AIM OF THE EXERCISE:
Read the data below line by line and copy each one with "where" in it.

Records excerpted from a collection:
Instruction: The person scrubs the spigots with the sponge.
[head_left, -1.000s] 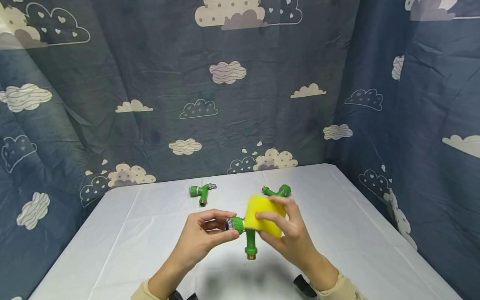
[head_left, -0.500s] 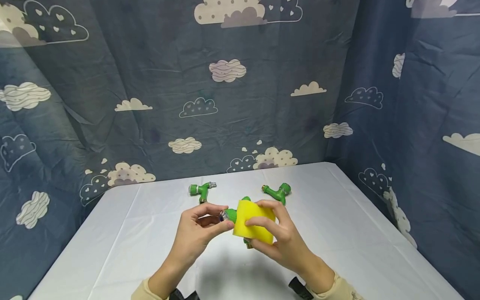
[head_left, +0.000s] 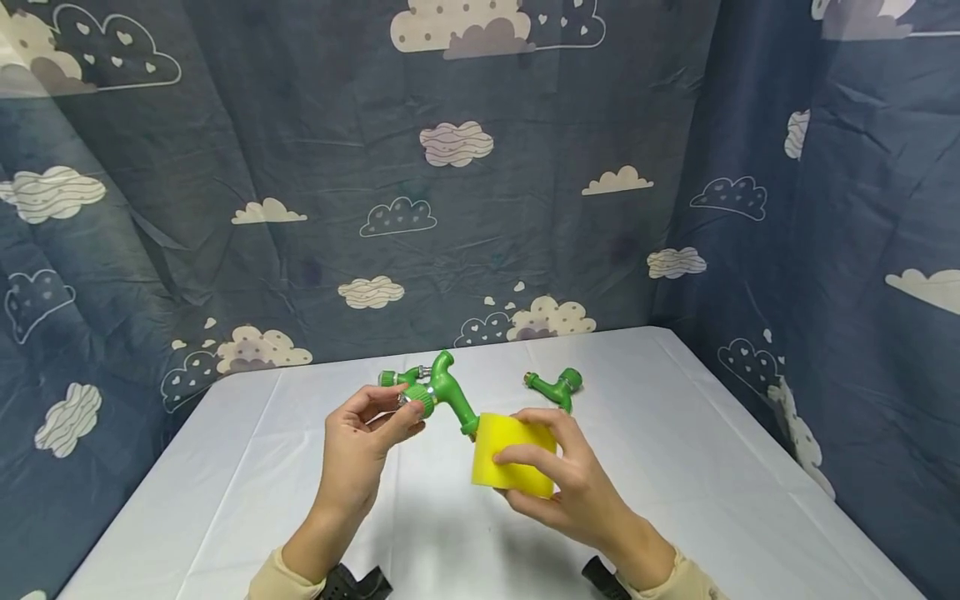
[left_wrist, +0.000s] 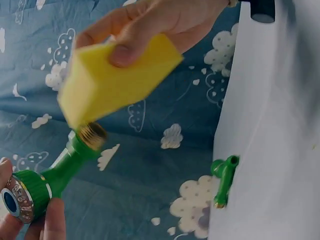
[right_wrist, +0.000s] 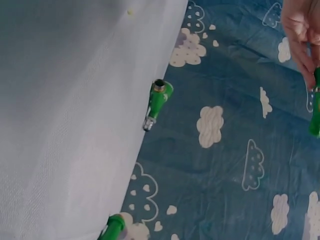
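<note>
My left hand (head_left: 356,454) holds a green tap (head_left: 450,390) by its ribbed knob end, raised above the table and tilted with its threaded brass end down to the right. A yellow sponge (head_left: 501,433) is gripped between the thumb and fingers of my right hand (head_left: 581,483). In the left wrist view the sponge (left_wrist: 117,82) is right at the brass thread (left_wrist: 93,136); whether they touch I cannot tell. The right wrist view catches part of the left hand (right_wrist: 302,35) and the tap (right_wrist: 316,112), but not the sponge.
Two more green taps lie on the white-covered table (head_left: 660,467): one at the back left (head_left: 387,377), partly behind the held tap, and one at the back right (head_left: 558,388). A dark blue cloud-print curtain (head_left: 525,242) stands behind and along the sides.
The held tap has swung up and left out from behind the sponge, and its threaded end now points toward the sponge. My left hand has moved left; the right hand has shifted slightly.
</note>
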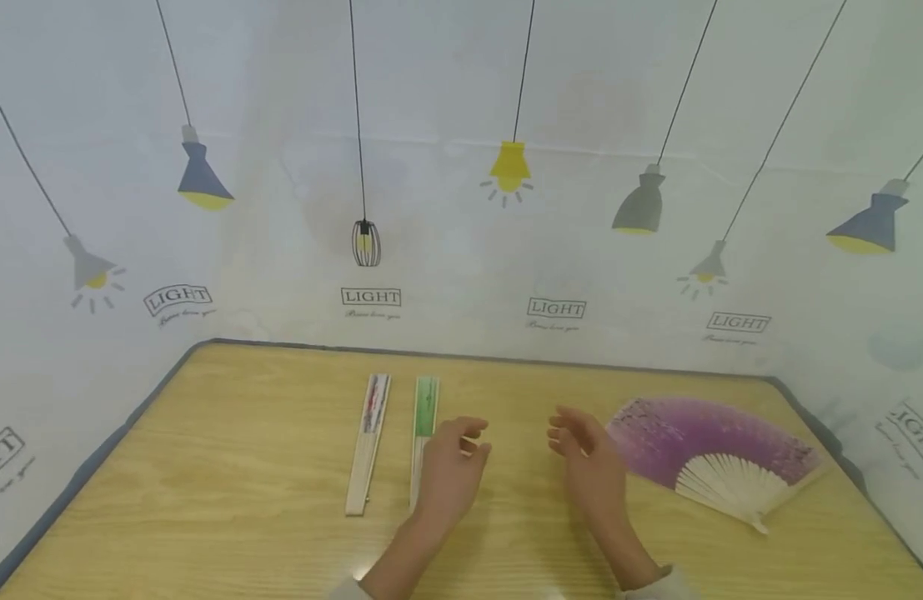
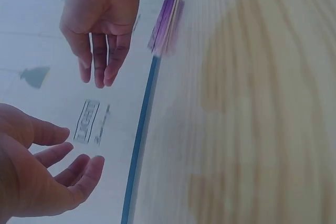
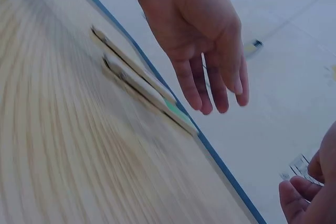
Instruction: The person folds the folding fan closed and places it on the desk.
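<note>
both bare hands were raised over the yellowish wood-grained table (image 1: 243, 467), facing each other across a gap. the left hand (image 1: 452, 467) was open, fingers loosely bent, holding nothing; in the head view it hid part of a slim folded fan with a green leaf and pale slats (image 1: 427, 404), though the right wrist view showed the two apart. the right hand (image 1: 594, 467) was likewise relaxed and open around nothing, nearest the left tip of a spread purple fan with blossom-like print and cream ribs (image 1: 656, 437).

that spread fan lay by the table's right edge, its leaf towards the far edge and its pivot end towards the near right corner. left of the table's middle, just beside the green fan and nearly parallel to it, lay a slim folded fan with a white, red and dark leaf (image 1: 368, 458). both folded fans pointed their printed ends at the far edge.

a whitish wall covering (image 1: 446, 83), printed with hanging lamps, rose beyond the table's far edge.
</note>
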Available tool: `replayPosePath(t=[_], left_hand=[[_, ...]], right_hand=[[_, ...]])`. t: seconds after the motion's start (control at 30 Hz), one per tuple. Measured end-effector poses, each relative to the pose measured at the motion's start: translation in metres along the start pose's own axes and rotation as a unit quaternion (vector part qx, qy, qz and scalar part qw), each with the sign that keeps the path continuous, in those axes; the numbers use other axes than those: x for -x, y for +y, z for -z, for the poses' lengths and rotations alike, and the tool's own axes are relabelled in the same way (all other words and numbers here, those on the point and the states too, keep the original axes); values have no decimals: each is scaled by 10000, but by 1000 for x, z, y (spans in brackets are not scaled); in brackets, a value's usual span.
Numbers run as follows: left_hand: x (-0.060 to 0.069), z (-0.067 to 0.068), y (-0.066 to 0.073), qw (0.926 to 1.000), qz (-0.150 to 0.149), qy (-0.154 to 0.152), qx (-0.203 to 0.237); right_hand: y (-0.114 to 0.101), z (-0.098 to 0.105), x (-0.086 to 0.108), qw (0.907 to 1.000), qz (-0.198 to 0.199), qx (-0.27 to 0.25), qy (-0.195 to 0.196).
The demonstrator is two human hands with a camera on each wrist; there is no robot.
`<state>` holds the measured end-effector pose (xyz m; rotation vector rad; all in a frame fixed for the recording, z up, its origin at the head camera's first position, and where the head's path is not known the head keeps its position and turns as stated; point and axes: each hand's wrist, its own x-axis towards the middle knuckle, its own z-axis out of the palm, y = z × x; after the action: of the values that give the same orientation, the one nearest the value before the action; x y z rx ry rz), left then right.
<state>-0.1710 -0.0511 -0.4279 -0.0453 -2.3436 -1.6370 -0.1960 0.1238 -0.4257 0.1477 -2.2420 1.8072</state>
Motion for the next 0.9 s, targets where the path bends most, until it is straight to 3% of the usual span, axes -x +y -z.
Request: replayPosePath(t=[0.17, 0.37, 0.57, 0.67, 0.77, 0.83, 0.9], left_hand=[[3, -30, 10, 9983, -53, -377, 433], [8, -60, 19, 9939, -22, -583, 935], [14, -84, 23, 9884, 432, -626, 1313], [18, -92, 24, 9861, 651, -596, 1406], [23, -97, 24, 9830, 794, -609, 1539], [25, -98, 24, 9812, 836, -615, 1628], [26, -98, 24, 9792, 886, -627, 1712]], right_hand=[[12, 46, -5, 9956, -447, 583, 586], [21, 96, -5, 9717, -841, 1735, 1362], [36, 137, -4, 9615, -843, 1571, 2089], [45, 157, -4, 9476, -1074, 1664, 2507], [53, 177, -3, 9251, -1474, 2076, 2818], [56, 188, -2, 9127, -1766, 2262, 2908], [59, 197, -1, 9077, -2039, 2272, 2879]])
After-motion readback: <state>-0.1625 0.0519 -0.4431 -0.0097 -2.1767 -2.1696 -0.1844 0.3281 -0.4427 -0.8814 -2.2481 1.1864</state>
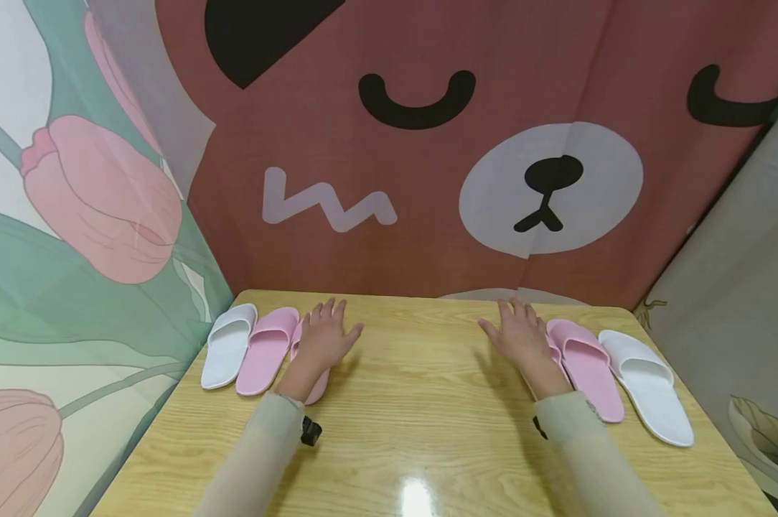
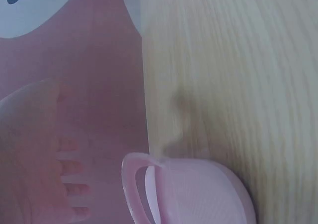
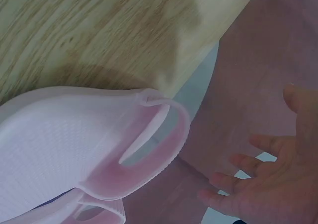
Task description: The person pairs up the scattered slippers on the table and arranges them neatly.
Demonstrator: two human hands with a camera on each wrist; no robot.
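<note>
In the head view my left hand (image 1: 324, 341) is held, fingers spread, over a pink slipper (image 1: 318, 390) that it partly hides; a second pink slipper (image 1: 263, 362) and a white slipper (image 1: 223, 359) lie to its left. My right hand (image 1: 521, 341), also spread, covers most of another pink slipper, with a pink slipper (image 1: 592, 377) and a white slipper (image 1: 654, 395) to its right. Both wrist views show the left hand (image 2: 35, 154) and the right hand (image 3: 278, 179) apart from the nearest pink slippers (image 2: 208, 194) (image 3: 54, 139), holding nothing.
The slippers lie on a light wooden table (image 1: 408, 402). Behind its far edge hangs a reddish-brown curtain (image 1: 337, 266) with a bear face. A tulip-patterned curtain (image 1: 105, 316) borders the left side, and a pale curtain (image 1: 738, 287) the right.
</note>
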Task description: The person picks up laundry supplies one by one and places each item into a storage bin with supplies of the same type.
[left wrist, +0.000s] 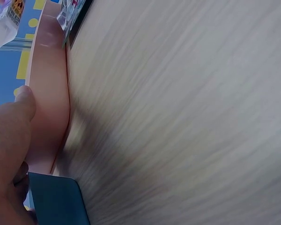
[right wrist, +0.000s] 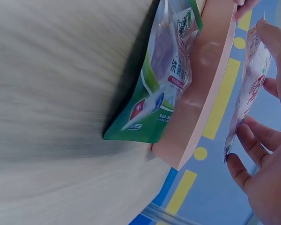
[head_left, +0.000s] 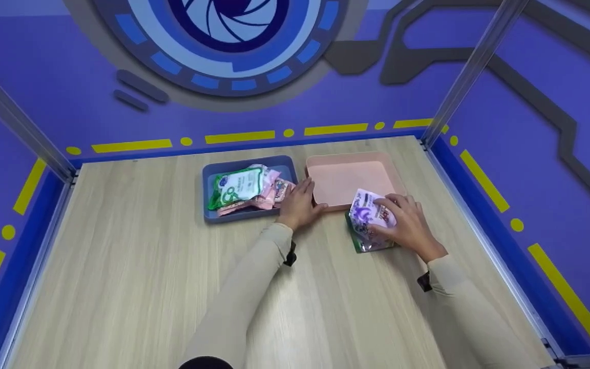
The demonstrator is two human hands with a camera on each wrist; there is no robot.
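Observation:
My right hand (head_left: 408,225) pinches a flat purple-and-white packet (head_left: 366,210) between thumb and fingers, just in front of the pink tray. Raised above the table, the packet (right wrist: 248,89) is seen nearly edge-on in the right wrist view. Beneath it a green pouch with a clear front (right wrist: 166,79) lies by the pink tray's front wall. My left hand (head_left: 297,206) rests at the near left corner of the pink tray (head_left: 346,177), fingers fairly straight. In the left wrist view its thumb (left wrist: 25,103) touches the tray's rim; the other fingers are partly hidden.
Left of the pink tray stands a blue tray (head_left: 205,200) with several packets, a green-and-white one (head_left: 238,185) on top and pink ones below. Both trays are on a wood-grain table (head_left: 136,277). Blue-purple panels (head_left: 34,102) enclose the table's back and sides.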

RESULT:
`<state>` holds the measured end-effector pose (xyz m; rotation vector rad; all in a frame fixed for the recording, z up, its origin at the head camera's first position, and where the head's path is not known the head keeps its position and turns as stated; point and axes: each hand's wrist, its own x-axis towards the middle knuckle, its own z-axis out of the palm, y = z × x; after the action: of the values that give the same orientation, the one nearest the value before the action; x y z rx ry rz), left then right.
Motion for the next 0.9 s, targets where the path bends most, until it is straight to 3% of the usual span, axes -x +y -z.

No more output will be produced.